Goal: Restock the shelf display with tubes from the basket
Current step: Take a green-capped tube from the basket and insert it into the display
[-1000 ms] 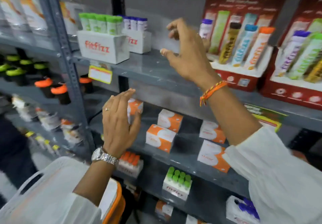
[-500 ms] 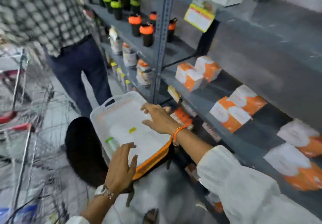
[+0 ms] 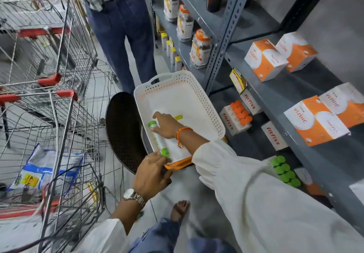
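A white perforated basket (image 3: 204, 99) with an orange underside sits on a dark round stool (image 3: 122, 130) in front of the grey shelf (image 3: 279, 103). One green-capped tube (image 3: 158, 140) lies along the basket's left side. My right hand (image 3: 167, 125) reaches into the basket, index finger and thumb closed around the tube's capped end. My left hand (image 3: 150, 174) grips the basket's near rim, right by the tube's lower end. On the low shelf stand a fitfizz box of orange-capped tubes (image 3: 236, 118) and a cluster of green-capped tubes (image 3: 284, 171).
Wire shopping carts (image 3: 59, 75) crowd the aisle on the left. A person in jeans (image 3: 126, 36) stands just beyond the basket. Orange-and-white boxes (image 3: 264, 59) fill the middle shelf. A yellow label (image 3: 178, 117) lies in the basket. My bare foot (image 3: 180, 209) is below.
I have turned from the upper display down to the basket. My right hand has slid left across the basket onto the tube, and my left hand has settled on the near rim.
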A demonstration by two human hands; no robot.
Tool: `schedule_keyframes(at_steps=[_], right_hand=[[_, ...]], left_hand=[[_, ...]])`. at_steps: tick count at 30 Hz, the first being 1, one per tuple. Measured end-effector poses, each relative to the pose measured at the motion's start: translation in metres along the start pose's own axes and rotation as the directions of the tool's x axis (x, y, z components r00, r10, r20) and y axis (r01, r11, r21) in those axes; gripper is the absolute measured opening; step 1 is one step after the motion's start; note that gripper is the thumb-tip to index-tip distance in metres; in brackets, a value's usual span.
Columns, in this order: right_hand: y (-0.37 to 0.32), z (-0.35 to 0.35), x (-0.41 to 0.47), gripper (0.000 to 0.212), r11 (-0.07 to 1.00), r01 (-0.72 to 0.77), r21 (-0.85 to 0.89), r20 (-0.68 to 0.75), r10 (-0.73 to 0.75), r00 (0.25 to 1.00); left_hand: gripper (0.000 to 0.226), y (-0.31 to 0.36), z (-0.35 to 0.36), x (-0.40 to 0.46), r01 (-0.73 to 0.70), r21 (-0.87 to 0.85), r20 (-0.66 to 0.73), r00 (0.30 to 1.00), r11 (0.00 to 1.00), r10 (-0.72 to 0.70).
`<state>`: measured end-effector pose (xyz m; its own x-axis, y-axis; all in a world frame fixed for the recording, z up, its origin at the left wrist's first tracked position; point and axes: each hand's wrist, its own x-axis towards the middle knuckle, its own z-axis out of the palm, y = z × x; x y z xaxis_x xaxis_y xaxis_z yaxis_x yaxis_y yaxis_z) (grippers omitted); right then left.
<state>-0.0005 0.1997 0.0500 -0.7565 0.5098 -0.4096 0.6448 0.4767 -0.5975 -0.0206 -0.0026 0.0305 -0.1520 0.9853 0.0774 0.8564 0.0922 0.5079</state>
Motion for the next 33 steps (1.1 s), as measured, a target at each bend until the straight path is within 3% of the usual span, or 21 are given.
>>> schedule_keyframes(at_steps=[4, 8, 14, 19, 26, 33], right_hand=[[0.001, 0.015, 0.008, 0.060, 1.000, 0.010, -0.018, 0.022, -0.010, 1.000], [0.003, 0.019, 0.010, 0.049, 0.999, -0.013, 0.030, -0.033, 0.014, 0.999], [0.005, -0.002, 0.001, 0.041, 0.986, 0.035, 0.164, -0.147, -0.011, 0.989], [0.010, -0.043, -0.021, 0.041, 0.969, 0.075, 0.234, -0.302, -0.001, 0.953], [0.009, -0.149, -0.077, 0.040, 0.963, 0.148, 0.223, -0.590, 0.013, 0.807], [0.003, -0.260, -0.195, 0.037, 0.963, 0.210, 0.169, -0.839, 0.029, 0.543]], left_hand=[[0.024, 0.002, -0.002, 0.003, -0.013, 0.013, -0.014, 1.000, 1.000, 0.013], [0.023, 0.005, -0.004, 0.006, -0.006, 0.056, 0.003, 1.000, 0.998, 0.006], [0.026, 0.005, -0.003, 0.006, 0.058, 0.062, 0.069, 0.996, 0.996, -0.062], [0.030, 0.011, -0.004, 0.005, 0.152, 0.035, 0.022, 0.988, 0.988, -0.152], [0.015, 0.047, -0.024, 0.038, 0.167, -0.148, -0.098, 0.978, 0.975, -0.183], [0.015, 0.133, -0.057, 0.119, -0.116, -0.299, -0.285, 0.958, 0.947, 0.028]])
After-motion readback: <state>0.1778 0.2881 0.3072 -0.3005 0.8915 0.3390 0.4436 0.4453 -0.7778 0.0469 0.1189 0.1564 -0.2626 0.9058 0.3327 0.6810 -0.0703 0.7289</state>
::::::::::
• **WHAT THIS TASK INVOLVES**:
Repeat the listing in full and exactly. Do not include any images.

• **THE ANSWER**:
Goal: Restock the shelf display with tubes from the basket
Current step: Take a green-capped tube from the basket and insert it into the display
[-1000 ms] 
[-500 ms] 
[+0 ms] 
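A white perforated basket (image 3: 204, 99) with an orange underside sits on a dark round stool (image 3: 122, 130) in front of the grey shelf (image 3: 279, 103). One green-capped tube (image 3: 158, 140) lies along the basket's left side. My right hand (image 3: 167, 125) reaches into the basket, index finger and thumb closed around the tube's capped end. My left hand (image 3: 150, 174) grips the basket's near rim, right by the tube's lower end. On the low shelf stand a fitfizz box of orange-capped tubes (image 3: 236, 118) and a cluster of green-capped tubes (image 3: 284, 171).
Wire shopping carts (image 3: 59, 75) crowd the aisle on the left. A person in jeans (image 3: 126, 36) stands just beyond the basket. Orange-and-white boxes (image 3: 264, 59) fill the middle shelf. A yellow label (image 3: 178, 117) lies in the basket. My bare foot (image 3: 180, 209) is below.
I have turned from the upper display down to the basket. My right hand has slid left across the basket onto the tube, and my left hand has settled on the near rim.
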A demonstration by two human hands; no robot.
Tool: `schedule_keyframes(at_steps=[_], right_hand=[[_, ...]], left_hand=[[_, ...]])`. at_steps: tick count at 30 Hz, the first being 1, one per tuple. Measured end-effector poses, each relative to the pose measured at the motion's start: translation in metres along the start pose's own axes and rotation as the directions of the tool's x axis (x, y, z components r00, r10, r20) and y axis (r01, r11, r21) in those axes; gripper is the absolute measured opening; step 1 is one step after the motion's start; note that gripper is the thumb-tip to index-tip distance in metres; in brackets, a value's usual span.
Columns, in this order: right_hand: y (-0.37 to 0.32), z (-0.35 to 0.35), x (-0.41 to 0.47), gripper (0.000 to 0.212), r11 (-0.07 to 1.00), r01 (-0.72 to 0.77), r21 (-0.85 to 0.89), r20 (-0.68 to 0.75), r10 (-0.73 to 0.75), r00 (0.25 to 1.00); left_hand: gripper (0.000 to 0.226), y (-0.31 to 0.36), z (-0.35 to 0.36), x (-0.40 to 0.46), r01 (-0.73 to 0.70), r21 (-0.87 to 0.85), r20 (-0.66 to 0.73), r00 (0.30 to 1.00), r11 (0.00 to 1.00), r10 (-0.72 to 0.70).
`<state>`: measured end-effector pose (xyz m; its own x-axis, y-axis; all in a world frame fixed for the recording, z up, its origin at the left wrist's first tracked position; point and axes: each hand's wrist, its own x-axis towards the middle knuckle, its own z-axis out of the palm, y = z × x; x y z xaxis_x xaxis_y xaxis_z yaxis_x yaxis_y yaxis_z) (grippers omitted); right then left.
<state>-0.0005 0.1997 0.0500 -0.7565 0.5098 -0.4096 0.6448 0.4767 -0.5975 -0.0206 -0.0026 0.0305 -0.1520 0.9853 0.0774 0.8564 0.0922 0.5079</state>
Motion for the next 33 steps (1.1 s), as measured, a target at each bend until the straight path is within 3% of the usual span, or 21 are given.
>>> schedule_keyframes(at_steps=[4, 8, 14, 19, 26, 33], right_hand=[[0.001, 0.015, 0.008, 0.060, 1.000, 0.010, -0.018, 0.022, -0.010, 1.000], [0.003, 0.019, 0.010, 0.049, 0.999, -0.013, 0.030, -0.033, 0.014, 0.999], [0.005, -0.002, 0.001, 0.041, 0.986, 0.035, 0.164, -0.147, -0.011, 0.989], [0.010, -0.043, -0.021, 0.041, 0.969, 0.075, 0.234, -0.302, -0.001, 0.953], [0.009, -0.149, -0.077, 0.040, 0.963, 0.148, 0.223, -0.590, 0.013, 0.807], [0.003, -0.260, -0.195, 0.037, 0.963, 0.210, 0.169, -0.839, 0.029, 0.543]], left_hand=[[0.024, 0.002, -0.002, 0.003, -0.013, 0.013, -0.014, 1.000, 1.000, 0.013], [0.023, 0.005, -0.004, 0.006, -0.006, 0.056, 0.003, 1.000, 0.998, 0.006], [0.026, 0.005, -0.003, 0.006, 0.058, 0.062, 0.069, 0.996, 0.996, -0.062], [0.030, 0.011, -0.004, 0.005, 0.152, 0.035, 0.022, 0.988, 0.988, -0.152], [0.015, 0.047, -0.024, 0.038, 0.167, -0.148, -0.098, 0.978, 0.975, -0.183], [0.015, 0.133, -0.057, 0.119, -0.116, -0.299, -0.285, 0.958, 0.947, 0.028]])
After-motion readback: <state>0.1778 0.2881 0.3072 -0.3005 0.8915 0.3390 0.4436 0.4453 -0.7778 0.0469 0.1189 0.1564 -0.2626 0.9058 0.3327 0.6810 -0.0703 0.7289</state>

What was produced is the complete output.